Claudia, the teacher of a class, of 3-year-olds, chooses a book with predictable elements to read to her group. She knows that prediction is an important element in encouraging children to anticipate words as they begin to read. She also knows that threes are developmentally unpredictable when it comes to listening, and today she has some very antsy children on the rug for story time.

Claudia: Hanna, you'll see better if you move over here, because I hold the book in my right hand. There's space between Rob and Cassie. Are we ready?

Children: Yeah! Yeah!

Claudia: This is a book I know you love. It's called...?

Children: Rattletrap Car!

Claudia: Why does the author call it a "rattletrap" car? I'm not exactly sure myself. Let's find out.

Claudia begins to read with inflection and investment, but feels free to stop the story as children inch across the rug to point to the pictures. She says softly, "Jaz, come sit in my lap. Are we ready now?" The rhythmic patterns in Rattletrap Car are portions of the book that Claudia reads slowly, so the children can chime in.
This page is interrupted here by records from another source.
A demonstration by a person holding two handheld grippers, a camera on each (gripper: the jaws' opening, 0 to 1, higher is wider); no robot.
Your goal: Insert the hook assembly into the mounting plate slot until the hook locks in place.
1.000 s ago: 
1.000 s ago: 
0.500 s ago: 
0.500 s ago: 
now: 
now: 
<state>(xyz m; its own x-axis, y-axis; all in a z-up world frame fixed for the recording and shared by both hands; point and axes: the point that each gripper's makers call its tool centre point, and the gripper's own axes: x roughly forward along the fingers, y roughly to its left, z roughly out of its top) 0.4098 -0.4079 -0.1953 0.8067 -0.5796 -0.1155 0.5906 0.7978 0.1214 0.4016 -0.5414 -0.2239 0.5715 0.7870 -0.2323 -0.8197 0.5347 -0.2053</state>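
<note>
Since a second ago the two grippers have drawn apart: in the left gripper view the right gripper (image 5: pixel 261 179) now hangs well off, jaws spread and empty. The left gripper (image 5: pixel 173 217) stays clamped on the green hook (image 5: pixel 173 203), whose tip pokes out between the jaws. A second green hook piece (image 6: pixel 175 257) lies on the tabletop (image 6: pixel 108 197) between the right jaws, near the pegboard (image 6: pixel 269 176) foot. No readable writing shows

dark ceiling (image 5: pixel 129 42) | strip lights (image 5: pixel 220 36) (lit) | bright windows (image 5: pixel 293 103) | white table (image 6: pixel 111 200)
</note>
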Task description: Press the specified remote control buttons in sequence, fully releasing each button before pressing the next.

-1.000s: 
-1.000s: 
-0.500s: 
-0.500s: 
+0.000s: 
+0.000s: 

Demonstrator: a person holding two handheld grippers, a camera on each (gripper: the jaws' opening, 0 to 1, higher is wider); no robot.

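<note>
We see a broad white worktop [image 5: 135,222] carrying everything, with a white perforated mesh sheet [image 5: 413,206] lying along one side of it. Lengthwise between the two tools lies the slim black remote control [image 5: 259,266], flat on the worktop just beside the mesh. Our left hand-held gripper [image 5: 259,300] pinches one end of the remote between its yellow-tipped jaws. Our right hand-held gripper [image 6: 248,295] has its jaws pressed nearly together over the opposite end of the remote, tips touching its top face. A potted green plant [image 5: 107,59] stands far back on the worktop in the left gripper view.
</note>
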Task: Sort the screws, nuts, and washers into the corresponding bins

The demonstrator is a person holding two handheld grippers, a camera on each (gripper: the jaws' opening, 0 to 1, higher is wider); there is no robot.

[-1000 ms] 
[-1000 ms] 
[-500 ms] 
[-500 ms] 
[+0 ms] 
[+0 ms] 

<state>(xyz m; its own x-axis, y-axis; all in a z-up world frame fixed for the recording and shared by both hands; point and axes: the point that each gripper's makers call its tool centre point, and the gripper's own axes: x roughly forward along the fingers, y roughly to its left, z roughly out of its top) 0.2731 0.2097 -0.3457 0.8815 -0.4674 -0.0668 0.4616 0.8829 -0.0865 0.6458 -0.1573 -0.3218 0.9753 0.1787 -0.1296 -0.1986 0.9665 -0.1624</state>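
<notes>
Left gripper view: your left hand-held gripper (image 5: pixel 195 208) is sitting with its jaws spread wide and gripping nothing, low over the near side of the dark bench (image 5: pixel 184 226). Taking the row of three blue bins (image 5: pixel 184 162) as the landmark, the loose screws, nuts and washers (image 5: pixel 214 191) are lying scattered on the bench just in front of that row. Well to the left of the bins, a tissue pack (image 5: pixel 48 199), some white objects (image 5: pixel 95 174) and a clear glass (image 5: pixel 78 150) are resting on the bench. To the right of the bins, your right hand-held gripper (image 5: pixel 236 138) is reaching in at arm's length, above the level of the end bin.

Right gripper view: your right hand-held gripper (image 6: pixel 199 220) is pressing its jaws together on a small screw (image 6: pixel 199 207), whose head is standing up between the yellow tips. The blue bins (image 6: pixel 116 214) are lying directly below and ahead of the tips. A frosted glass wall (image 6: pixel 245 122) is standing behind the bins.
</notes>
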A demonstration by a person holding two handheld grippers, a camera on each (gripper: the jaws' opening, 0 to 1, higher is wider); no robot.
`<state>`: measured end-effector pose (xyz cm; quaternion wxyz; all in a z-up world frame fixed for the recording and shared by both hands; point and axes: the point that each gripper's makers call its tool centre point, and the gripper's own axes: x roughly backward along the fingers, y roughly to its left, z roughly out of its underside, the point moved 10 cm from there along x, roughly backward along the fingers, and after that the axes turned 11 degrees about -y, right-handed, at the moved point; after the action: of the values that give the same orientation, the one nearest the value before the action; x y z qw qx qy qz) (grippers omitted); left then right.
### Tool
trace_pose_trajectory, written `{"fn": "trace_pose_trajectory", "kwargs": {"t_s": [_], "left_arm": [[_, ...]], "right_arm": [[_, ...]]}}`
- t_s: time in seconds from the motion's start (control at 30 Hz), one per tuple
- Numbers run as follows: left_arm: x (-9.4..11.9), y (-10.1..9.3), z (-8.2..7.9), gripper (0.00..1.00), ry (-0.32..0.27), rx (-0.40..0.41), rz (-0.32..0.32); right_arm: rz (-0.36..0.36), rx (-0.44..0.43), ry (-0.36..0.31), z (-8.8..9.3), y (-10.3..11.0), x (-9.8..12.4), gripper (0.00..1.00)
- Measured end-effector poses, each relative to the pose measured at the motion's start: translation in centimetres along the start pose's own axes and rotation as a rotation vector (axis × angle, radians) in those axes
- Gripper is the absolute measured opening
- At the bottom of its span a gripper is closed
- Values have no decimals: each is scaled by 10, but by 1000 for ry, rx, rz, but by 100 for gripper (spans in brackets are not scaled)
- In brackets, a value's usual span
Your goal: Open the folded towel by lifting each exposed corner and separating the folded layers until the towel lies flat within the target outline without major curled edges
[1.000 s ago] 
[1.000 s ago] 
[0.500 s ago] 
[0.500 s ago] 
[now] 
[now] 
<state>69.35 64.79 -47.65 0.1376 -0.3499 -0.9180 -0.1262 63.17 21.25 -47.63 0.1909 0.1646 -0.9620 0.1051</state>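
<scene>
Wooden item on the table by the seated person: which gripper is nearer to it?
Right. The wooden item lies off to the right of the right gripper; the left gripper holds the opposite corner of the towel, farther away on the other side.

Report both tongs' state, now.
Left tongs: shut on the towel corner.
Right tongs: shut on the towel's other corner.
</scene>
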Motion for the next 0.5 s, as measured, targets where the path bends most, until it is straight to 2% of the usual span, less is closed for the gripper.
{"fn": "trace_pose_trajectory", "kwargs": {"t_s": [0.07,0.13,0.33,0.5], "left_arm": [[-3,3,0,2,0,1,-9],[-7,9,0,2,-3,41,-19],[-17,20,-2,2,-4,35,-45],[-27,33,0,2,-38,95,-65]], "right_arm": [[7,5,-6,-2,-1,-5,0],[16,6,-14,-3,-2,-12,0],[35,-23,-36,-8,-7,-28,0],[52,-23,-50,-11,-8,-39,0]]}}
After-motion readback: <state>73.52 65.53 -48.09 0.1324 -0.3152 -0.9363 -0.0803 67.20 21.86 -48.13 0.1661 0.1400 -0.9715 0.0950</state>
Claudia: They didn't go fast, and they didn't go...?

Children: FAR!

As the story progresses, Claudia takes her time, leaving space for the children's comments. She reads with a rhythmic cadence, allowing her voice to drop to a soft tone and then rise to a dynamic one as she and the children join together with:

"I think it's YUMMY!

I think it's YUCKY!

I think the world is UPSIDE DOWN!"

Reading has evolved into a communicative experience for all the children in Claudia's class.